Since its inception, Seagate’s Exos X series was, is, and probably always will be, their premier Enterprise 7200RPM 3.5-inch hard disk drive line. As such every ounce of knowledge, experience, and trick Seagate’s engineers have learned since Seagate released their first enterprise hard drive is distilled into this special series. Put simply, the Exos X series is meant for massive server farms where hard drives are not counted in ones or tens, they are counted in the hundreds and even thousands… and the number of different duties they are expected to handle is nearly legion. The latest edition to the Exos X model is the Exos X16 and it should also come as no surprise that it also comes with an asking price that is more in line with a ‘everything including the kitchen sink’ design philosophy that the Exos X series it built around.
By the same token, an asking price of $629 is not all that outlandish for a 16TB capacity hard drive. It may be nearly $150 more than the $480, SOHO NAS oriented, IronWolf 16TB drive (or 3.9 cents per GB vs 3 cents per GB), but this model is the pinnacle of performance, engineering, durability, and even adaptability. So yes, a flagship capacity model that is part of the premier enterprise storage series is expected to cost more… but you get a lot more as well. On the performance front buyers can routinely expect empty drive performance in excess of 260MB/s, with small file random IO performance that we could hardly believe during testing.
Equally important, and as the name suggests, this hyperscale orientated hard disk drive model comes with a whopping 16TB of capacity, yet only consumers an average of 6.3 watts (which matters when talking about thousands of drives in a server room). A five year, 24/7/365 warranty, backstopped by a year work load rating of 550TB – or over three times that of the standard IronWolf 16TB model. It even boasts (optional) automatic hardware level encryption that promises to not impact overall performance. If all that was not enough it also comes with uber advanced features such as PowerChoice where you can configure how deep the idle state it enters is, when it enters this state (or if at all), and can even set up four different idle states to give you complete control over reduced power vs. response time.
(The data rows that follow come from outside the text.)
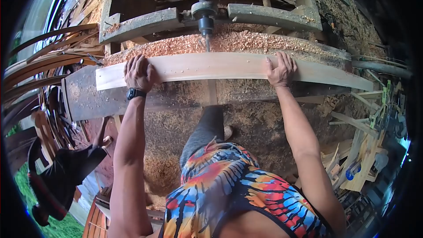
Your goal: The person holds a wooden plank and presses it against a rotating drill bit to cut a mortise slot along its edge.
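Note:
A long, pale wooden board (211, 66) lies crosswise on a worn wooden work table (92, 101). My left hand (139, 74) grips it toward its left end, fingers over the far edge; a dark watch sits on that wrist. Farther right, my right hand (282, 69) holds the board the same way, its thumb on top and fingers over the far edge. Between the hands, a drill bit (208, 43) in a dark metal spindle (205, 22) points at the board's far edge. Whether the bit touches the wood I cannot tell. A few shavings dot the board.
Wood shavings (246, 40) are heaped along the table behind the board. Timber frame beams (275, 16) flank the spindle. Curved wooden strips (48, 61) are stacked at left, where another person (66, 172) in dark clothes is. Scrap wood and tools (363, 158) crowd the right.

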Motion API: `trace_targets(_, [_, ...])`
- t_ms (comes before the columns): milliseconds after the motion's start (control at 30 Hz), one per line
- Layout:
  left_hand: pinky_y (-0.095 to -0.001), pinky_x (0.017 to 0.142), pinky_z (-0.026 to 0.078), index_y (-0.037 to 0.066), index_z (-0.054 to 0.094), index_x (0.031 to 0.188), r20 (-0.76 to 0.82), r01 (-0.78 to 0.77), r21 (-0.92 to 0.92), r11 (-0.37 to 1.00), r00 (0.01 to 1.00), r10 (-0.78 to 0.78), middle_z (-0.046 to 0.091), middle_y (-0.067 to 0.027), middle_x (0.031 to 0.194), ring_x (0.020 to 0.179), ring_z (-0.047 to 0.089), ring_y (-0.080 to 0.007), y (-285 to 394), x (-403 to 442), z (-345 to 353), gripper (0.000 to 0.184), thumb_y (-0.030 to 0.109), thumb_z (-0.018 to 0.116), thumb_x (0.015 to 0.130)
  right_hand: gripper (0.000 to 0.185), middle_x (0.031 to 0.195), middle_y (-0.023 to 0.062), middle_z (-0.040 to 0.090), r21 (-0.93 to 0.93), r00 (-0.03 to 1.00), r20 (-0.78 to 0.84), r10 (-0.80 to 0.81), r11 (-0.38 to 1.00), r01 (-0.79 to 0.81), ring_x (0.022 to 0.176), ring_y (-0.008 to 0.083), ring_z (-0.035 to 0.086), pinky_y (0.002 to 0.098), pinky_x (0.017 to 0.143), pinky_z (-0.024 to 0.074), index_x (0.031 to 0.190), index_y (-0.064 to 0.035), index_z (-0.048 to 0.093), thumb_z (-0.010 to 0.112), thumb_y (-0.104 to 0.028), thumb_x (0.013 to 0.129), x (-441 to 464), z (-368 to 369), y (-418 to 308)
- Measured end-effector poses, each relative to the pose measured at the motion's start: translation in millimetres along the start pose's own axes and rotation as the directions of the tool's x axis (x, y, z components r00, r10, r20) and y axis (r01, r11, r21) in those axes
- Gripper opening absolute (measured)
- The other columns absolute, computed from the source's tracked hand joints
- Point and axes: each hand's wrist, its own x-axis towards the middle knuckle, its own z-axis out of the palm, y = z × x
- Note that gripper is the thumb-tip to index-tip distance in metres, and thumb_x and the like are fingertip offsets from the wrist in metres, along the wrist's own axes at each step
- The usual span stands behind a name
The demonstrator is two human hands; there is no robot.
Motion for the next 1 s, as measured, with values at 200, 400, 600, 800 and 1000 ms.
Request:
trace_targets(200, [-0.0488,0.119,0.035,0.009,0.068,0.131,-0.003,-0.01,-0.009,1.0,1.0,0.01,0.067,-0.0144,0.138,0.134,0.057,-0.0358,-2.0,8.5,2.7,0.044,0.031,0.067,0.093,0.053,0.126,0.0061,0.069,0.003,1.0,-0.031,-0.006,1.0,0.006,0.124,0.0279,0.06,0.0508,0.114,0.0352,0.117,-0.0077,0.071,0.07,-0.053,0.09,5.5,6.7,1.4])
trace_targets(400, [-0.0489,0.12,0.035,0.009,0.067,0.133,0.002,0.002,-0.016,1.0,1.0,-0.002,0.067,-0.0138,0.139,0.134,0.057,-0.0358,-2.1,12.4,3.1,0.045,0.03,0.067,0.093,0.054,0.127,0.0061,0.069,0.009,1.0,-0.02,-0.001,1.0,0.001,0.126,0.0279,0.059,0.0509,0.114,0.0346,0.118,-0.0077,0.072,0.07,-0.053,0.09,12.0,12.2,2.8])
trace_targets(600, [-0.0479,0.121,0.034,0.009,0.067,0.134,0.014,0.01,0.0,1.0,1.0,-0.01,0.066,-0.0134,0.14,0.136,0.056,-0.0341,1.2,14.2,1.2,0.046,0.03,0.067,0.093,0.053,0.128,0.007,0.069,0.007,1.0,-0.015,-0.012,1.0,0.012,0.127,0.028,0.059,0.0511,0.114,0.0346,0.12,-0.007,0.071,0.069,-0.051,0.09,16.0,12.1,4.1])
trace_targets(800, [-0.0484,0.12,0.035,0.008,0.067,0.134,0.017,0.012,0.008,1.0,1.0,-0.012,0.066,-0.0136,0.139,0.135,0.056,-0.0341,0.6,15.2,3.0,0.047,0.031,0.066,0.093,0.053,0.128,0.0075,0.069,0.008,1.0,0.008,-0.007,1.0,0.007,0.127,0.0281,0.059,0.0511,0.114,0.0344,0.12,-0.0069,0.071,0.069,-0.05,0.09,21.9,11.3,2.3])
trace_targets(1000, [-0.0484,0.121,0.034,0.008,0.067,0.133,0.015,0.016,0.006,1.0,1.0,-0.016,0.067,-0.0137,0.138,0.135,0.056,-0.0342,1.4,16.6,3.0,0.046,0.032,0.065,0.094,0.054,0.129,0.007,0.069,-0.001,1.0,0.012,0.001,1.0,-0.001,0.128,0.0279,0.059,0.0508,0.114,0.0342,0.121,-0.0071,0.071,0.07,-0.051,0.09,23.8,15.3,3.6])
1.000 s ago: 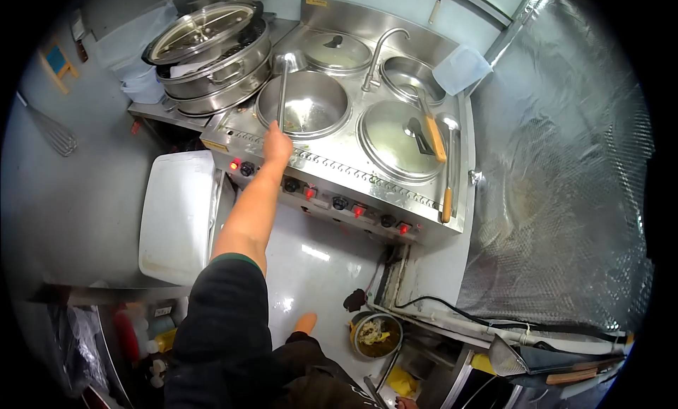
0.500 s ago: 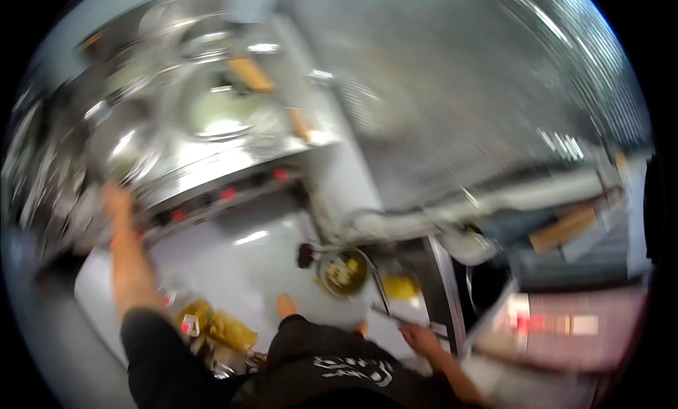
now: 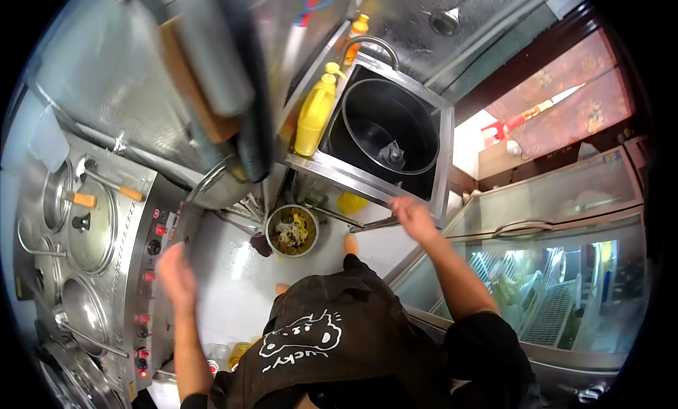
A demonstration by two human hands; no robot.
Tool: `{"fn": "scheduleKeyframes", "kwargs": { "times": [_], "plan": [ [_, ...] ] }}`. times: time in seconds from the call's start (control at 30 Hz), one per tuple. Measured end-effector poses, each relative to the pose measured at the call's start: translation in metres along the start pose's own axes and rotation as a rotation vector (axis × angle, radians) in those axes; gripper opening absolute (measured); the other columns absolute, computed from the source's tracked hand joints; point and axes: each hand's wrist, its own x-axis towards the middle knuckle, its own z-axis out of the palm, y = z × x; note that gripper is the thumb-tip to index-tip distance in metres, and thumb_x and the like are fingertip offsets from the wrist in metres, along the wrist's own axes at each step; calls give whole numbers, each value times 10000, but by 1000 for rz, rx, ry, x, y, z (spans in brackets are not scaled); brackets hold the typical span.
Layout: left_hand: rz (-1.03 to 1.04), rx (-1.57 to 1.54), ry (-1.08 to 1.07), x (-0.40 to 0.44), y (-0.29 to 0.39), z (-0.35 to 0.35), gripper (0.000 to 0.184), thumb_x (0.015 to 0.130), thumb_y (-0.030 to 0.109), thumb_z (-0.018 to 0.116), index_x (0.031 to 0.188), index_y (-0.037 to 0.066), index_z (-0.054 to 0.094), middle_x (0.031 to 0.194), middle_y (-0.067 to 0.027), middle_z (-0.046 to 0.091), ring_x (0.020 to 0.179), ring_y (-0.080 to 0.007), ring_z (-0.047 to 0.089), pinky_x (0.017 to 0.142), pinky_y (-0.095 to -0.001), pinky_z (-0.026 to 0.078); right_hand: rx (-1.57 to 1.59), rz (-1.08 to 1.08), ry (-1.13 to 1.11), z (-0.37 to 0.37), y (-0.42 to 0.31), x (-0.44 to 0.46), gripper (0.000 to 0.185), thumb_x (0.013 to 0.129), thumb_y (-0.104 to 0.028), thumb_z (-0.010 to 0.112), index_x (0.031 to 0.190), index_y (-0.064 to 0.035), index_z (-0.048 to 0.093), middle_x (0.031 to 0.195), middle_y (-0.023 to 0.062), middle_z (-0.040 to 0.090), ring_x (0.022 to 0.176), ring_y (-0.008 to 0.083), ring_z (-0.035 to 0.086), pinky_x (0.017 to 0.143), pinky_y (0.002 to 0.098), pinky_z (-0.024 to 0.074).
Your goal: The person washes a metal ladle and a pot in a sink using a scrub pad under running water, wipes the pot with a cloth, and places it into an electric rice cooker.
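My left hand (image 3: 176, 275) is stretched out beside the stove front (image 3: 145, 289) with its red-lit knobs. It is smeared by motion, so its fingers do not show clearly. My right hand (image 3: 413, 218) is at the front edge of the sink unit (image 3: 367, 184), fingers curled in. A thin dark edge runs up to it from the left; whether the hand grips that edge I cannot tell. In the sink stands a large black tub (image 3: 357, 130) with a small clear bag (image 3: 392, 155) inside. A yellow jug (image 3: 314, 119) is on the sink's left rim.
A metal pot (image 3: 316, 234) of food scraps stands on the floor ahead of my feet. Lidded pots (image 3: 92, 232) and ladles sit in the stove at left. A glass-fronted fridge (image 3: 565, 225) is at right. Blurred hanging boards (image 3: 205, 91) jut in at the upper left.
My view has turned right, bringing the sink and fridge into fuller sight. My left hand has left the far side of the stove and come nearer. My right hand appears higher in view.
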Motion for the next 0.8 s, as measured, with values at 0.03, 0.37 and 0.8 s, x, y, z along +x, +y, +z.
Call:
{"fn": "scheduleKeyframes", "kwargs": {
  "times": [0.03,0.37,0.8],
  "plan": [
    [-37,-57,-105,15,26,36,449,774,-79,510,1207,-4,601,1150,-168,607,1108,-335,559,980,-408,432,2,45,59,-12,16,13,232,967,-179,513,1044,-36,679,1038,182,664,904,358,652,833,401,521],
    [-88,-404,-324,199,243,292,486,919,143,595,1364,3,460,1290,-220,524,1205,-390,501,1027,-421,394,-127,240,-153,-12,229,202,434,887,-276,638,1269,-79,577,1268,201,561,1211,363,525,981,415,460],
    [-794,-648,-299,245,259,450,603,871,-4,547,1446,29,371,1397,-229,479,1291,-353,480,1094,-372,346,-401,-217,-1214,176,278,207,354,964,-226,493,1282,-70,510,1263,231,566,1134,412,585,956,462,478]
  ]
}}
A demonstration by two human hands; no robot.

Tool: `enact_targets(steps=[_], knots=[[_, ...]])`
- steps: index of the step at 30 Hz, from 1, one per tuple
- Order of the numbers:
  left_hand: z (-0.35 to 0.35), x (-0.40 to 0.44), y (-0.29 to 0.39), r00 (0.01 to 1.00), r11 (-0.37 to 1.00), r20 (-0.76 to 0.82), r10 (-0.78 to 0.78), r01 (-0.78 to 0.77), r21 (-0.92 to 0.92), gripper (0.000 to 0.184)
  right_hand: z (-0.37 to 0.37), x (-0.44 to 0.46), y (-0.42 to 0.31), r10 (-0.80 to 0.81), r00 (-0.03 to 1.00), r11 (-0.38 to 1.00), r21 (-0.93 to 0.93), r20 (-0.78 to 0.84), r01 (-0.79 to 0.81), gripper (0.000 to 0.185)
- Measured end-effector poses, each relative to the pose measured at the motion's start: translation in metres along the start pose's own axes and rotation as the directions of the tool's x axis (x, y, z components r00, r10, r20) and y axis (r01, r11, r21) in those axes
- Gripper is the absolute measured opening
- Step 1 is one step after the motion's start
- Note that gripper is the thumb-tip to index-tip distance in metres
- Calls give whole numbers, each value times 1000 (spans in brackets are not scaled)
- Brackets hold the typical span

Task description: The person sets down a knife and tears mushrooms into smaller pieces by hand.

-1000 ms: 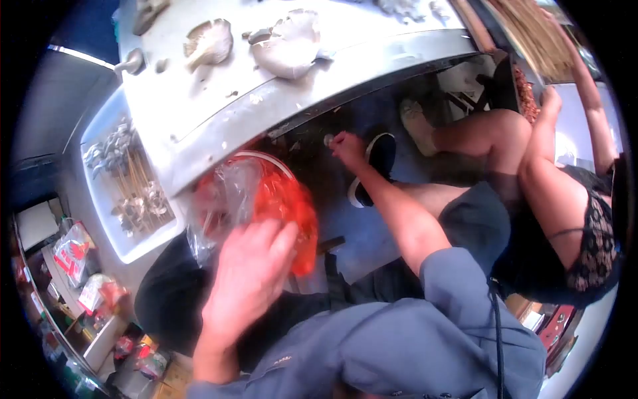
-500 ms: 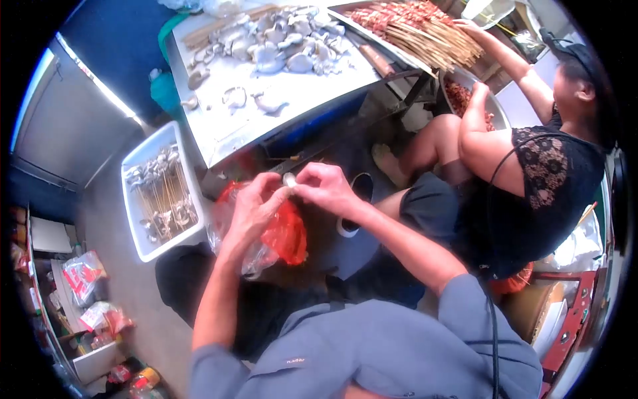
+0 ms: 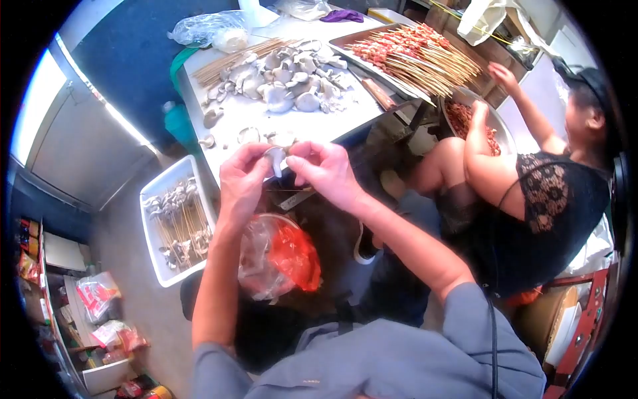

While we honestly doubt many home users will ever have the privilege of using this drive series, this is perfectly acceptable. They are not meant for us mere mortals. Instead this drive series is meant for the likes of Amazon, Google, IBM… even the NSA. This is why the Exos X series is not part of the Seagate Guardian series. Instead it resides above that line-up at the very top of Seagate lines. This is however a great way to showcase precisely how far Seagate has come, and how far they have pushed the performance boundaries of what was once thought impossible from a mere 7200RPM hard disk drive. So even if you are not the intended buyer, we hope you enjoy this in-depth look at what Seagate can offer when you give them a darn near unlimited budget.